Output the full listing below exactly; the images stay out.

### DATASET EXCERPT
*** Block opens ***

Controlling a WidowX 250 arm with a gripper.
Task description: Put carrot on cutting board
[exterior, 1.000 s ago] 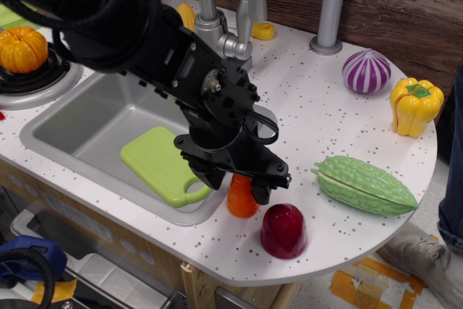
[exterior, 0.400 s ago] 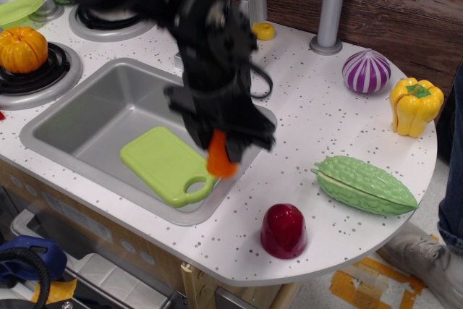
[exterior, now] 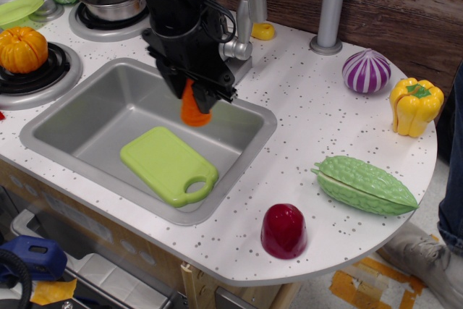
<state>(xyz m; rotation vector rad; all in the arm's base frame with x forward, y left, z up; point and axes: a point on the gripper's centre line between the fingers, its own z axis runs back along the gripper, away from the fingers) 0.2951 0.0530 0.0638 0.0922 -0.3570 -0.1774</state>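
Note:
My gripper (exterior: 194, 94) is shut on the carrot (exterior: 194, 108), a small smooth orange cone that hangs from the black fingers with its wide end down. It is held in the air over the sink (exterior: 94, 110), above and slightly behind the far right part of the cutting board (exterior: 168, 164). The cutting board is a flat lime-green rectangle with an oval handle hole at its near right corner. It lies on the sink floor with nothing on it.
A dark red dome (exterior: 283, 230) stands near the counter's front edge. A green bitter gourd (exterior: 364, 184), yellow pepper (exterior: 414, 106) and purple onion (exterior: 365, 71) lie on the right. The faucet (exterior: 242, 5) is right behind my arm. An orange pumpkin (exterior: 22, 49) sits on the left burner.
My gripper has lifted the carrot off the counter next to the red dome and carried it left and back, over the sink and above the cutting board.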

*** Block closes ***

### WRITTEN RESPONSE
Controlling a WidowX 250 arm with a gripper.
Task description: Put carrot on cutting board
[exterior, 1.000 s ago] 
[exterior, 0.400 s ago] 
[exterior, now] 
<state>(xyz m; rotation vector rad; all in the arm's base frame with x forward, y left, z up; point and axes: a point on the gripper's centre line between the fingers, its own z axis runs back along the gripper, away from the fingers) 0.2951 0.0530 0.0638 0.0922 -0.3570 -0.1774</state>
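Note:
My gripper (exterior: 194, 94) is shut on the carrot (exterior: 194, 108), a small smooth orange cone that hangs from the black fingers with its wide end down. It is held in the air over the sink (exterior: 94, 110), above and slightly behind the far right part of the cutting board (exterior: 168, 164). The cutting board is a flat lime-green rectangle with an oval handle hole at its near right corner. It lies on the sink floor with nothing on it.
A dark red dome (exterior: 283, 230) stands near the counter's front edge. A green bitter gourd (exterior: 364, 184), yellow pepper (exterior: 414, 106) and purple onion (exterior: 365, 71) lie on the right. The faucet (exterior: 242, 5) is right behind my arm. An orange pumpkin (exterior: 22, 49) sits on the left burner.
My gripper has lifted the carrot off the counter next to the red dome and carried it left and back, over the sink and above the cutting board.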

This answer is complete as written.